Don’t Broadcast Your Heartache
Yes, it can feel good to post links to sad songs and gripe about your pain in the moment. But even though you may be in a world of hurt, try to think long term. Later on, once you’ve recovered from your broken heart, you’ll probably look back on those posts in embarrassment. And really, how much do you want the guy who sat behind you in 10th grade history or a loud-mouthed coworker to know about your personal life? In general, try not to announce your breakup in a big way (unless that’s really how you want everyone to find out and you don’t mind people talking about it behind your back!) and don’t post any crying selfies to social media. Instead, it’s better to take a little break from social media, get out of the house, and do things you enjoy (particularly if they’re activities your ex didn’t like!). That way, when you share photos on social media, you’ll actually be happy in them — and you won’t give anyone a reason to speculate about your relationship status.
Take a Break From Social Media Altogether
Sometimes, desperate situations call for drastic measures. If you’re really struggling post-breakup, you may need to turn off social media altogether for a little while. Every year, 2.4 million weddings take place, and these couples post countless smiling wedding photos on Facebook and Instagram in the weeks following their wedding. But if you’re going through a rough breakup, seeing yet another smiling couple can be a painful reminder of what you lost. So give yourself permission to feel bitter and avoid social media as necessary.

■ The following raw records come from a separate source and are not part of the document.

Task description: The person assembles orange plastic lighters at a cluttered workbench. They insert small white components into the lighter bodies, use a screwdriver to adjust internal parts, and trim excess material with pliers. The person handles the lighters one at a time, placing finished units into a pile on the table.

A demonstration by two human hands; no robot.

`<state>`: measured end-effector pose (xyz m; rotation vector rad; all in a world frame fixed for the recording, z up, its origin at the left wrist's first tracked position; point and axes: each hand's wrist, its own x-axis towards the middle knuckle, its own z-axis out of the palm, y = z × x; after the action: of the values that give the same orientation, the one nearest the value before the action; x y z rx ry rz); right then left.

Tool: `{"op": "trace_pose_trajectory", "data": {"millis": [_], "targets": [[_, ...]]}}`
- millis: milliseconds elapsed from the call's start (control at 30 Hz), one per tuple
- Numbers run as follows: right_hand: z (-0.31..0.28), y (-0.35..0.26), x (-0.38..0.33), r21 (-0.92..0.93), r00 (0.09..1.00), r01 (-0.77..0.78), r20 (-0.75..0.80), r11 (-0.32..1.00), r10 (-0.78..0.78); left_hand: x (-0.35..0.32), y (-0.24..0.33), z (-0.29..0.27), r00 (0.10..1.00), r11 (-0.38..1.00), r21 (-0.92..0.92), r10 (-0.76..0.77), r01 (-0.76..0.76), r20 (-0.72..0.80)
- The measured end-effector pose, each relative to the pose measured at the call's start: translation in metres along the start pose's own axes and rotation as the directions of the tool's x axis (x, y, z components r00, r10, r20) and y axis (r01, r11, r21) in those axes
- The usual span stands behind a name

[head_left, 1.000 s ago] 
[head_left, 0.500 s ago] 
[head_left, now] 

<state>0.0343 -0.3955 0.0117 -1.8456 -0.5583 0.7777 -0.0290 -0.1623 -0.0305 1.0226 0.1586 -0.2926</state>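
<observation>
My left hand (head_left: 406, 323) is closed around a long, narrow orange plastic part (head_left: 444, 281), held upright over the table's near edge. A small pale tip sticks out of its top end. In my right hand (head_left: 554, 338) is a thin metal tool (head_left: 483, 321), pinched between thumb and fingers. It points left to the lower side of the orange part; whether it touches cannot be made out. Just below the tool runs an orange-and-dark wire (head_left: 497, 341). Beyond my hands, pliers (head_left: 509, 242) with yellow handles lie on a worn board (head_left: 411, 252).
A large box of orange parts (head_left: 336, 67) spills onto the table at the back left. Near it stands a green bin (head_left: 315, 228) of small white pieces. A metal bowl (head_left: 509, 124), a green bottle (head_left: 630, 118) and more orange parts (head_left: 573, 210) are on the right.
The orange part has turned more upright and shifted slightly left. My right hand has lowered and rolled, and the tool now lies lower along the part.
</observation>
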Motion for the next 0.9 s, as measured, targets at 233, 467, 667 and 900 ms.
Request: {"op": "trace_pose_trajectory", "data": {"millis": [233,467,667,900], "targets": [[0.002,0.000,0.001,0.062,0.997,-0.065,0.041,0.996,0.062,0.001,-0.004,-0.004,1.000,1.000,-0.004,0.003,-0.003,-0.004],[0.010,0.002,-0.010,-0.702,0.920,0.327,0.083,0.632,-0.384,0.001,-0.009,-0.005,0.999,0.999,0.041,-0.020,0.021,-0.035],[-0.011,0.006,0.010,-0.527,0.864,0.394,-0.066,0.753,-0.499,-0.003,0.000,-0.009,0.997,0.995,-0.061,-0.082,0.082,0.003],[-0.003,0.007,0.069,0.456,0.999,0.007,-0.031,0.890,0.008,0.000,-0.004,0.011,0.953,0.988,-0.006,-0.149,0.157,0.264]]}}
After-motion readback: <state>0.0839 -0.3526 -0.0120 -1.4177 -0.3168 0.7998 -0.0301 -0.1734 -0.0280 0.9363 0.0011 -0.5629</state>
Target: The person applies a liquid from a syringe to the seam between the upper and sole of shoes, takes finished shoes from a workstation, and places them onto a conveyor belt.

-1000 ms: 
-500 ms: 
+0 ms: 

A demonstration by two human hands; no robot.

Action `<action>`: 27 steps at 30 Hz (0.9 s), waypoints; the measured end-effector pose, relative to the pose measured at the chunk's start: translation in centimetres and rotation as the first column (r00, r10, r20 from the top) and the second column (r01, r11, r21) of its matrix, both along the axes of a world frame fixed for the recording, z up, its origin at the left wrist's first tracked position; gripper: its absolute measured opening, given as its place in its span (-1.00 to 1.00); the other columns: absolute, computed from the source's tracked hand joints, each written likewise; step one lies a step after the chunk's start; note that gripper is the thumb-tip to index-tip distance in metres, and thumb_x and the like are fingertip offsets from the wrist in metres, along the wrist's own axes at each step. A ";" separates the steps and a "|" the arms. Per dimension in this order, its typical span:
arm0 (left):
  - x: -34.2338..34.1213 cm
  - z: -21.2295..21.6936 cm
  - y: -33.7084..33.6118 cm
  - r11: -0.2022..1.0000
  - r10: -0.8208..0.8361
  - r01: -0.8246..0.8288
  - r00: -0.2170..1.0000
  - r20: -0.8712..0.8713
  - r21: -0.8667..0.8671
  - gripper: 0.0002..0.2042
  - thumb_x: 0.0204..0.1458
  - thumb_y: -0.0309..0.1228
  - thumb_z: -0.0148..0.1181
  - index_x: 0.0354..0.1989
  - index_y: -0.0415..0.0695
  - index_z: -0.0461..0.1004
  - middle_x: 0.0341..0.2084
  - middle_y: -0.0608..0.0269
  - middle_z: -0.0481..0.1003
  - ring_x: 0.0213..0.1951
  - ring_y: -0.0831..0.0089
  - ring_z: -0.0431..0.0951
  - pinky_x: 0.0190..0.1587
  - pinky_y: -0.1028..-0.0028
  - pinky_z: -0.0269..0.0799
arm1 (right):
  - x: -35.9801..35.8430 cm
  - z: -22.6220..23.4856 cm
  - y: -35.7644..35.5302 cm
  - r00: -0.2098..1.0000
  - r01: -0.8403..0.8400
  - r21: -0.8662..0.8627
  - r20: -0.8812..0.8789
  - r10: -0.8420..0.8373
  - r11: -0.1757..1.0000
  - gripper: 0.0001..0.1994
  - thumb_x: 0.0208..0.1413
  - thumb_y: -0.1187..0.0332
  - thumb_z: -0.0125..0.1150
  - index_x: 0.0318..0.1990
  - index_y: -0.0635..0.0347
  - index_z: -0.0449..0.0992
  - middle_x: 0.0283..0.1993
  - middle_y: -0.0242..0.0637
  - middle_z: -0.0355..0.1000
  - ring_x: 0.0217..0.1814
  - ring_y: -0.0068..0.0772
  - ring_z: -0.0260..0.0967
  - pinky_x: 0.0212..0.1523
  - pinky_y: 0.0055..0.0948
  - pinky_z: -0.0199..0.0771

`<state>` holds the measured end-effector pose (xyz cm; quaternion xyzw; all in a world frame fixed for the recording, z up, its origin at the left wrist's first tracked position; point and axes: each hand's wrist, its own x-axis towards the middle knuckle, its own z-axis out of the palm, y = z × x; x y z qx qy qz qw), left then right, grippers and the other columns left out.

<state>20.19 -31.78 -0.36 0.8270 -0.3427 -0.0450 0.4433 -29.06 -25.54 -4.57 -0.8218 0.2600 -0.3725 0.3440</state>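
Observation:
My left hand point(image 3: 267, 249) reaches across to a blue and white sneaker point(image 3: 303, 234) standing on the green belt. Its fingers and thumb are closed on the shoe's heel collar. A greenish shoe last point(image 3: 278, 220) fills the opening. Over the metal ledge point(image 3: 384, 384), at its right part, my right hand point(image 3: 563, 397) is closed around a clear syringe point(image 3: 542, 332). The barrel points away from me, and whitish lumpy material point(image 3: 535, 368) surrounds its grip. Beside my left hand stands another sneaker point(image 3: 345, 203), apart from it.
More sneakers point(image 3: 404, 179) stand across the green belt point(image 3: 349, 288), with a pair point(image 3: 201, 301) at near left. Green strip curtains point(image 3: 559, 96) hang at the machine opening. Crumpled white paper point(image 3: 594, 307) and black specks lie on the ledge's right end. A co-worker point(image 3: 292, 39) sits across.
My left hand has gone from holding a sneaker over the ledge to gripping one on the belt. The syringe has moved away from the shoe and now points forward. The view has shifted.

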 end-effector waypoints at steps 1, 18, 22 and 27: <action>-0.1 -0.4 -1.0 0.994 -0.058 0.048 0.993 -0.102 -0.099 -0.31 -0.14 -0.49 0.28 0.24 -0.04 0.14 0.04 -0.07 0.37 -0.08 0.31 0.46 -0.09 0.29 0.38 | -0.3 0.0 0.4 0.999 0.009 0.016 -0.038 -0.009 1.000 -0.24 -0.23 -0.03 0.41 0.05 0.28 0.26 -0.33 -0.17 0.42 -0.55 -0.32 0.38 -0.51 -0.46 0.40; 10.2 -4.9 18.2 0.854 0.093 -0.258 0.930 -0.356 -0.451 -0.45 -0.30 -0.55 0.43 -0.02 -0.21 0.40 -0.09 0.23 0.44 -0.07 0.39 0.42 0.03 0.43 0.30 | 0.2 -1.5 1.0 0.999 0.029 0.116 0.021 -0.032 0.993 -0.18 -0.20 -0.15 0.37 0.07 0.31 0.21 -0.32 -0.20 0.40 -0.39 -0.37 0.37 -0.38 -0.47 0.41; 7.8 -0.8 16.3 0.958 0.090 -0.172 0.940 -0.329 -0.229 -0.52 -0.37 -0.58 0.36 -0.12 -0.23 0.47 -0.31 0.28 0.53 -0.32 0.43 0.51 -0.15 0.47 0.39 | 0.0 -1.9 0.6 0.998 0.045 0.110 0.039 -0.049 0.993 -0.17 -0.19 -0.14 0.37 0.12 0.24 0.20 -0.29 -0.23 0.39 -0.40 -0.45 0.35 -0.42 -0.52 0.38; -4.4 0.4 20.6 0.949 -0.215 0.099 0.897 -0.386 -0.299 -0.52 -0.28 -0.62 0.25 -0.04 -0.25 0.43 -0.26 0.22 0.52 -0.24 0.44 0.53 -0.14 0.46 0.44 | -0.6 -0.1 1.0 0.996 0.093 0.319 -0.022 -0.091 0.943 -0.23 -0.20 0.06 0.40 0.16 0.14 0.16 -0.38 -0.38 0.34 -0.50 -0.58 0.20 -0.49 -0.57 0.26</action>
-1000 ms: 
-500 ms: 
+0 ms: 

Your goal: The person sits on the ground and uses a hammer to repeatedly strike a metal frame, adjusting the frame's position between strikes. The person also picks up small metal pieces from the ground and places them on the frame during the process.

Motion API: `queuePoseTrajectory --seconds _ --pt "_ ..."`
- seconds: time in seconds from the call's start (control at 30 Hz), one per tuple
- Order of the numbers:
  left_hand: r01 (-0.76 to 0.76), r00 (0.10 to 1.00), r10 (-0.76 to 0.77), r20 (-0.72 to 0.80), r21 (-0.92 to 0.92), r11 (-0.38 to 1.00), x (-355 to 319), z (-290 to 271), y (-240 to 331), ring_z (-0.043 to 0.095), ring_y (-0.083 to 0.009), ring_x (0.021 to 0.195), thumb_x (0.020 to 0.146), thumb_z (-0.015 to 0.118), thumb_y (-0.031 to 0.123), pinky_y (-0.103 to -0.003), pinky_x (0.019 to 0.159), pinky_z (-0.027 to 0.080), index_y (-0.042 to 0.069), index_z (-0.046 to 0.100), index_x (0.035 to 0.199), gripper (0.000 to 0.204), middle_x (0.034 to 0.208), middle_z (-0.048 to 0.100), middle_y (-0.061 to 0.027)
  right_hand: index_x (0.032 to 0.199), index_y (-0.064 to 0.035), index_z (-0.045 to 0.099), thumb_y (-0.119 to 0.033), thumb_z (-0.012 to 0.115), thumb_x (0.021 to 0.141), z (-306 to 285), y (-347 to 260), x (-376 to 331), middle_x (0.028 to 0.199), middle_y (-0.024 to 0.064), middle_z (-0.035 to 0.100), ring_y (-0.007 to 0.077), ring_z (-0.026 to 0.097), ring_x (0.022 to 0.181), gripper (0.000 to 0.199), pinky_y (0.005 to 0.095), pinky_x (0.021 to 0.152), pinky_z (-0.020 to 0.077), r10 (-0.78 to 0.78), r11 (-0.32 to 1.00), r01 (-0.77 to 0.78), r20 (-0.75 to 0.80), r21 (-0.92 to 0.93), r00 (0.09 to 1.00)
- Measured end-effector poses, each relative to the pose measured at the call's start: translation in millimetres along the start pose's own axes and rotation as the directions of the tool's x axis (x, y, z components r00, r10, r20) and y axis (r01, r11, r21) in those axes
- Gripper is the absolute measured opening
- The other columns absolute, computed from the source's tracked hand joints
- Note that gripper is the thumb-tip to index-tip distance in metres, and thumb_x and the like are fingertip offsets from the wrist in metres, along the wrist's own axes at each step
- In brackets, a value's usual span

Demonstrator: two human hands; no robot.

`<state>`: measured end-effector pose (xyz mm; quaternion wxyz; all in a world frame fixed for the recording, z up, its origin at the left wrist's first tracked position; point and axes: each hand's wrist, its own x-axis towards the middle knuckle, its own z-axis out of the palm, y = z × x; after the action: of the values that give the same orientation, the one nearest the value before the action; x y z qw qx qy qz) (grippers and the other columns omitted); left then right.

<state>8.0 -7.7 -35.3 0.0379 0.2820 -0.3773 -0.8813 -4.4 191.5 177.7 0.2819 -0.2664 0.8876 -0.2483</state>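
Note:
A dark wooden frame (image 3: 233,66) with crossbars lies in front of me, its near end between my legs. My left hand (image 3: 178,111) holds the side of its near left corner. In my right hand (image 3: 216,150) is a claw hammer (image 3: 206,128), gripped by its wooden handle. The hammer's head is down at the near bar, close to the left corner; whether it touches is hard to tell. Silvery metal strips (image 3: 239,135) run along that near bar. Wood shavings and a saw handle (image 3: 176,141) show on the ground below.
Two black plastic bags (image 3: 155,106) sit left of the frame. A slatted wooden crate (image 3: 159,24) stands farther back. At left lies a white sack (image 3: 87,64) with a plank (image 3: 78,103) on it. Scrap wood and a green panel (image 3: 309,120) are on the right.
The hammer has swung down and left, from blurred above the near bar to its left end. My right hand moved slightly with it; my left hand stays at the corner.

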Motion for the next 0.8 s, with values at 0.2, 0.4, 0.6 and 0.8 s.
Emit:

The bottom line is that a breakup will always be emotionally agonizing, but you don’t have to make it worse due to bad social media habits. Since we no longer have the luxury of being able to completely escape an ex, thanks to social media, your user behaviors matter. It’s going to be tough to refrain from stalking and delete those photos, but you’ll be much better for it in the long run. If you can look back on that post-breakup period later on and think, “hey, I handled that with a lot of grace,” you’re definitely slaying the game.